Auf den Kreuzen stehen Worte wie "Lampedusa", "Genozid" und "Shame on EU" (Schande über die EU). Die italienische Insel Lampedusa ist zu einem Symbol für das Leid die Flüchtlinge im Mittelmeer geworden: Sie liegt so nah an der tunesischen Küste, dass sie für sogenannte Bootsflüchtlinge aus Afrika erste Anlaufstelle ist.

Viele Flüchtlinge überleben die gefährliche Überfahrt übers Meer nicht. 23.000 Menschen sind seit dem Jahr 2000 auf dem Seeweg von Afrika nach Europa ums Leben gekommen. Deshalb findet sich auf den Kreuzen immer wieder die Zahl 23.000.

Die Aktion ist Teil eines Projekts der Berliner Künstlergruppe "Zentrum für Politische Schönheit", die in den vergangenen Tagen mehrfach für Diskussionen gesorgt hat. Die Akvitisten wollen auf das Leid der Flüchtlinge aufmerksam machen.

In der vergangenen Woche hatte die Künstlergruppe in Berlin mehrere Flüchtlinge bestattet, deren Leichen zuvor in Italien exhumiert worden waren. Die Akvisten betonen, die Aktion sei mit den Angehörigen der Toten abgesprochen gewesen.

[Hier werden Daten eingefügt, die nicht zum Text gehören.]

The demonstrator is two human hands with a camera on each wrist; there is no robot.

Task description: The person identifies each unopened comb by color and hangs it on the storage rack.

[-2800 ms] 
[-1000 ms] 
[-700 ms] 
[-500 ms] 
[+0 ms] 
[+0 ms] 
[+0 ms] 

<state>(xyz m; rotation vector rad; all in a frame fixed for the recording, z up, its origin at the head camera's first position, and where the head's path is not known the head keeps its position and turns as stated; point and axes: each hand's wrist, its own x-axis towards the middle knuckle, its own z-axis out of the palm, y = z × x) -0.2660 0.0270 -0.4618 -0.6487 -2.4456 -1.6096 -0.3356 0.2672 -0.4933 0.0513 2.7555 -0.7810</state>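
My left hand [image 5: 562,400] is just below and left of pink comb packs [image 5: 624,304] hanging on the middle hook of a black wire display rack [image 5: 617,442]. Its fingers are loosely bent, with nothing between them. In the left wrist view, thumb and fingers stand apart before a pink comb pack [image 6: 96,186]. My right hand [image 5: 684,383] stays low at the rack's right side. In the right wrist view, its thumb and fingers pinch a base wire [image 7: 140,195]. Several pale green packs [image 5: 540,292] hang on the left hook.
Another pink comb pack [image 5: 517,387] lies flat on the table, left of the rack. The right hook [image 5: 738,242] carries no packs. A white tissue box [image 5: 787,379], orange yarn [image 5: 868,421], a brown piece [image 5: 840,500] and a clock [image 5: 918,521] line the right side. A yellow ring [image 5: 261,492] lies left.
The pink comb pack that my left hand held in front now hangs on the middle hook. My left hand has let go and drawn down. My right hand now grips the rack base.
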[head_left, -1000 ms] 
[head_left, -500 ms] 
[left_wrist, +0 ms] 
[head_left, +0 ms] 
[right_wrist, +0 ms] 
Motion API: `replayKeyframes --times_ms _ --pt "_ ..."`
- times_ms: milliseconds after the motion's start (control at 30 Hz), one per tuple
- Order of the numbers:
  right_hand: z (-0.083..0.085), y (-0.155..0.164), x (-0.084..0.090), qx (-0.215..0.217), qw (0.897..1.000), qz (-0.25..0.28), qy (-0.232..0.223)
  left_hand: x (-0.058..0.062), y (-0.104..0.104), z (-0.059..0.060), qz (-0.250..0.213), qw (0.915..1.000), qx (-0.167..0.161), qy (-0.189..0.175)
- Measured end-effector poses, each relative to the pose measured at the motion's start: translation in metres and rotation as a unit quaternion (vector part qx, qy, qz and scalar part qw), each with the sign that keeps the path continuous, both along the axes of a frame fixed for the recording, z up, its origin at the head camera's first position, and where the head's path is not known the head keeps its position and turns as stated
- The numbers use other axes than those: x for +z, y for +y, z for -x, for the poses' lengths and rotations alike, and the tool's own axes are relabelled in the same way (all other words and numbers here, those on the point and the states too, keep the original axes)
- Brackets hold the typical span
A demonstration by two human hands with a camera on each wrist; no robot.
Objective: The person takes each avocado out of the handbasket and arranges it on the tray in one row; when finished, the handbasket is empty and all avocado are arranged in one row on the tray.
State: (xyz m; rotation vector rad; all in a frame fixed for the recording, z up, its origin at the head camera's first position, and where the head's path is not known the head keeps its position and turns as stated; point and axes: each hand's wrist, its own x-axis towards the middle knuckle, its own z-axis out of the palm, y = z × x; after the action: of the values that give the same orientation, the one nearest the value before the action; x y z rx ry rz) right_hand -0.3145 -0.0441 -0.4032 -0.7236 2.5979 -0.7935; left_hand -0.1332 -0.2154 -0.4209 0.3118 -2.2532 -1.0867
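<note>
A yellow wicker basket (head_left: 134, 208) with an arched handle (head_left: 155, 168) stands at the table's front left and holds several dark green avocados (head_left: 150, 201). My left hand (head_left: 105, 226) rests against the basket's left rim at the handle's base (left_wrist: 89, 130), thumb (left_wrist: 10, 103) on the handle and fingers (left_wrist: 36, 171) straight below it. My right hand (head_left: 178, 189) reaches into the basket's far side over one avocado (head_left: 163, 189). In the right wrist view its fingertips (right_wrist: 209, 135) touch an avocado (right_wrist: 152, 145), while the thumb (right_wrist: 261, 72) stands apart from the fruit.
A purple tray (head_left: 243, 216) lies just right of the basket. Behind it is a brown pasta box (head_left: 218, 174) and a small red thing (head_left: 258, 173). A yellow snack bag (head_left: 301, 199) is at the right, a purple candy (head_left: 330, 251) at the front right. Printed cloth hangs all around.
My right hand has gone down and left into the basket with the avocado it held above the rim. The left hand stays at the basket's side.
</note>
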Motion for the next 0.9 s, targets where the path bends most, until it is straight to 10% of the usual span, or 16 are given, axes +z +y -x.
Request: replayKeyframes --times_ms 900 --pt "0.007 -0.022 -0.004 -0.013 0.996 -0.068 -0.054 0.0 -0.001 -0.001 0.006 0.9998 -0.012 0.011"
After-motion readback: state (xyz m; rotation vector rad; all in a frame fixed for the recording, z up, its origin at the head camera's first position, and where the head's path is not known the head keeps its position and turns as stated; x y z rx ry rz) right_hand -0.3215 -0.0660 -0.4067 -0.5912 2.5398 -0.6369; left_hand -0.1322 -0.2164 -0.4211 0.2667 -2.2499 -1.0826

Am Sonntag erreichte der Protest in Berlin seinen Höhepunkt: Das "Zentrum für Politische Schönheit" hatte angekündigt, im Rahmen eines Protestzugs Flüchtlingsleichen vor das Bundeskanzleramt zu schaffen, um sie dort zu beerdigen. Aus der Politik gab es scharfe Kritik an dem Vorhaben. "Bei allem Respekt vor humanitärem Engagement: Mit solchen Aktionen werden Grenzen der Pietät überschritten", sagte etwa CDU-Innenpolitiker Wolfgang Bosbach der "Welt". Die Berliner Polizei hatte den Teilnehmern des Protestzugs verboten, Leichen mit sich zu führen, und verfügt, dass der Demonstrationszug nicht bis direkt vor das Kanzleramt ziehen durfte.

5000 Menschen schlossen sich dem Protestzug am Sonntag an. Die Veranstalter verzichteten darauf, Leichen mitzubringen - ob sie das jemals wirklich vorhatten, bleibt offen. Die leeren Särge, die einige Aktivisten durch die Berliner Straßen trugen, hatten sie vorab bei der Gerichtsmedizin vorzeigen müssen, damit sichergestellt war, dass sie wirklich leer waren.